The first of the papers introduces *the strong screening rule for SLOPE* (Larsson, Bogdan, and Wallin 2020), which is the first screening rule for SLOPE. If you haven’t heard about screening rules before, they are algorithms that discard features (predictors/variables) prior to fitting the model. They are remarkably effective for sparse methods in the high-dimensional setting and typically offer speed ups of several orders of magnitude in the high-dimensional setting. They were first discovered for the lasso with El Ghaoui, Viallon, and Rabbani (2010) and have since proven to be a key ingredient in making the lasso computationally efficient.

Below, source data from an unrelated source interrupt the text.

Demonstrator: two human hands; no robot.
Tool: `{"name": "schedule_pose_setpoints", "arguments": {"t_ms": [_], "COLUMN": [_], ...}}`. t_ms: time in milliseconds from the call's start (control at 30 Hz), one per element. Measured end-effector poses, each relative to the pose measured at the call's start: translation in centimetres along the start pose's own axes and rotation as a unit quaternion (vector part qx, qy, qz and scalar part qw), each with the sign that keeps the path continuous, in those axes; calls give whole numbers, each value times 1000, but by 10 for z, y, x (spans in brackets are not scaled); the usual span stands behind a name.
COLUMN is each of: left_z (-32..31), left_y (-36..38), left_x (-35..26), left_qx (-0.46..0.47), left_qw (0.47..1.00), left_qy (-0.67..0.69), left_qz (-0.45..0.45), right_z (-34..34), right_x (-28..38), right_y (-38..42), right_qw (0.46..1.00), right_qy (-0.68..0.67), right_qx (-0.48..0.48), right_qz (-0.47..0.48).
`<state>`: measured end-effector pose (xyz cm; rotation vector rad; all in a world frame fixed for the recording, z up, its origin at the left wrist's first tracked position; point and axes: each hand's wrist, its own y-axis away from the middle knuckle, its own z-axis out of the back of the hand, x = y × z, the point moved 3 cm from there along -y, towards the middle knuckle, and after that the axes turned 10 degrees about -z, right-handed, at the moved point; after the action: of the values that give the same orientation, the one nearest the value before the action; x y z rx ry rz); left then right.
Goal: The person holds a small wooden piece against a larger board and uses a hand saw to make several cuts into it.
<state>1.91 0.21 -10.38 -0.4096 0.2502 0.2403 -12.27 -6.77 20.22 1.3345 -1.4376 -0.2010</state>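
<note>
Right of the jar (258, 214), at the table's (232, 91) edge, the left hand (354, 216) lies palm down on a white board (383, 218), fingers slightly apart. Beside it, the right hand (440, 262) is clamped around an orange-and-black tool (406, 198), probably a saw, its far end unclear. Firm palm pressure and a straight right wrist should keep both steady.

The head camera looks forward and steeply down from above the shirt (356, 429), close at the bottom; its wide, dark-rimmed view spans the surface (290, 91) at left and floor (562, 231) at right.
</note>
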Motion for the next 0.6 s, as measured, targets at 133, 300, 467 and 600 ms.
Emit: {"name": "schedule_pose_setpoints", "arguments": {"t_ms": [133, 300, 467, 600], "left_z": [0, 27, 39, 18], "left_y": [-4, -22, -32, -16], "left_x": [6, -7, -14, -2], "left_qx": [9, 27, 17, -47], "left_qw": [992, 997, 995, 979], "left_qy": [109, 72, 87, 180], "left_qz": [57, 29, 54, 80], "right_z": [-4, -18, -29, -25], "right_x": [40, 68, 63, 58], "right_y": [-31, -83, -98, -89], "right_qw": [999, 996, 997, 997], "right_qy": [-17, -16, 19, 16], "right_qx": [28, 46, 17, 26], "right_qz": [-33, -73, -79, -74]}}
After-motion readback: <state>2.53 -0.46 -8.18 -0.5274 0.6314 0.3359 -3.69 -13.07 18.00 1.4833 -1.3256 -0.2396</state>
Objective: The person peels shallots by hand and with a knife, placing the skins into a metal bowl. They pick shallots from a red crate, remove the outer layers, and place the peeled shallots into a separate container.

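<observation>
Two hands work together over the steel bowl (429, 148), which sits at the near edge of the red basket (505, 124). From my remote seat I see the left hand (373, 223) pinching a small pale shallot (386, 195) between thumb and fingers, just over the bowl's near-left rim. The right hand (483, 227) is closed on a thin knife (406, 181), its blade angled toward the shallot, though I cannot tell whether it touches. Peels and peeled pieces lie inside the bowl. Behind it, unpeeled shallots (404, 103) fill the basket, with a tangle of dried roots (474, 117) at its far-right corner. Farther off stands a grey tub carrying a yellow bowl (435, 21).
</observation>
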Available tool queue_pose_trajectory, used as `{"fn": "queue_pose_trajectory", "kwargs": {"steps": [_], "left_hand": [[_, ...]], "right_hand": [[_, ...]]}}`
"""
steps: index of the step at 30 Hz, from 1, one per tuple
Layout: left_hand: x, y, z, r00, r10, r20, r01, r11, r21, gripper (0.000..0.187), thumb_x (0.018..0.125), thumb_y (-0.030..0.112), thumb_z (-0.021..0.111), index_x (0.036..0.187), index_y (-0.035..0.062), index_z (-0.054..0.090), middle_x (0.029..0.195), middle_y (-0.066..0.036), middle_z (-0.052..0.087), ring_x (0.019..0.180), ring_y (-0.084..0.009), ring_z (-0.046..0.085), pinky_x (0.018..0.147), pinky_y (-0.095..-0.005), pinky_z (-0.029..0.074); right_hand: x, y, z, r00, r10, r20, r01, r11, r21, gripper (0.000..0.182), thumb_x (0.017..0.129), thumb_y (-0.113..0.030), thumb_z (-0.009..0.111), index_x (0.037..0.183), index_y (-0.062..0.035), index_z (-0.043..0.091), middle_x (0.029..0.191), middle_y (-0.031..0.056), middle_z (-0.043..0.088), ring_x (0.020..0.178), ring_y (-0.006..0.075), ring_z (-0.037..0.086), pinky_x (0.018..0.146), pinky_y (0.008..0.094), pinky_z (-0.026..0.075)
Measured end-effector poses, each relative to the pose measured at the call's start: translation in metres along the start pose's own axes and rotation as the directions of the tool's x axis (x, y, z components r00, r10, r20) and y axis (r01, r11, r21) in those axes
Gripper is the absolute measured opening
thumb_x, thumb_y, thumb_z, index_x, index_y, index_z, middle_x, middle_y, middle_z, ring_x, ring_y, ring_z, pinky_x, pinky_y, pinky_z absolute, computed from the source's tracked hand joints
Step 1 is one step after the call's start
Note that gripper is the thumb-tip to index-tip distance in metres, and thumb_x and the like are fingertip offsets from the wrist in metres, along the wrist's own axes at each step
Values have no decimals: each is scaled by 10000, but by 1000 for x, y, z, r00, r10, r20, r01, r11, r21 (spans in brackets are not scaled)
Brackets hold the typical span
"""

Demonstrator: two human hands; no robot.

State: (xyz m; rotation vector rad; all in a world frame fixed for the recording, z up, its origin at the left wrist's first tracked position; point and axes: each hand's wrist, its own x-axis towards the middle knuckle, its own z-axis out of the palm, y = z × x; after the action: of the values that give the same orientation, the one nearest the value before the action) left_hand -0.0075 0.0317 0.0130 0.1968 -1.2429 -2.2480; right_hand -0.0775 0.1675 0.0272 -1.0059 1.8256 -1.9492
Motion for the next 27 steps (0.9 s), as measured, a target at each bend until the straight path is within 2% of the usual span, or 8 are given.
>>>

They are based on the following reasoning:

- The solution to a sparse regression problem is, of course,
*sparse*, particularly in the case when the number of features (\(p\)) outnumber the number of observations (\(n\)). For the lasso, for instance, the size of the support*must*in fact be no larger than \(n\). - We can often guess quite accurately which features have little chance of being in the support, for instance by looking at the correlation between the features and the response or the solution to a problem with a larger (or smaller) penalty.
^{1} - Even if we are wrong about which features are in the support, it is typically cheap to check if we made a mistake and refit with these features added back in.

This reasoning turns out to be pretty-much on spot and as a result screening rules have turned out to be critical for good performance for the lasso and related methods.

Screening rules are typically separated into *safe* and *heuristic* rules. Safe rules guarantee that discarded features are in fact not in the optimal solution, whereas heuristic rules do not. This division is something is something of a misnomer, however, since it is easy to check optimality conditions after fitting the model on the reduced set of features, catch any mistakes, and refit is necessary. And because safe rules sacrifice effectiveness for safety together with the fact that the optimality checks are not very expensive, it is my experience that heuristic rules typically offer better performance. They can even be used together.

The first heuristic screening rule for the lasso was introduced by Tibshirani et al. (2012): *the strong screening rule*. And in the first paper of my thesis, we extend this screening rule strategy to the problem of solving sorted (_1) penalized regression (SLOPE) (Bogdan et al. 2015).

I have provided some results from the first paper in Table 1. As you can see, screening improves performance considerably and offers no computational overhead even when it has little effect (as in the case of the physician data set).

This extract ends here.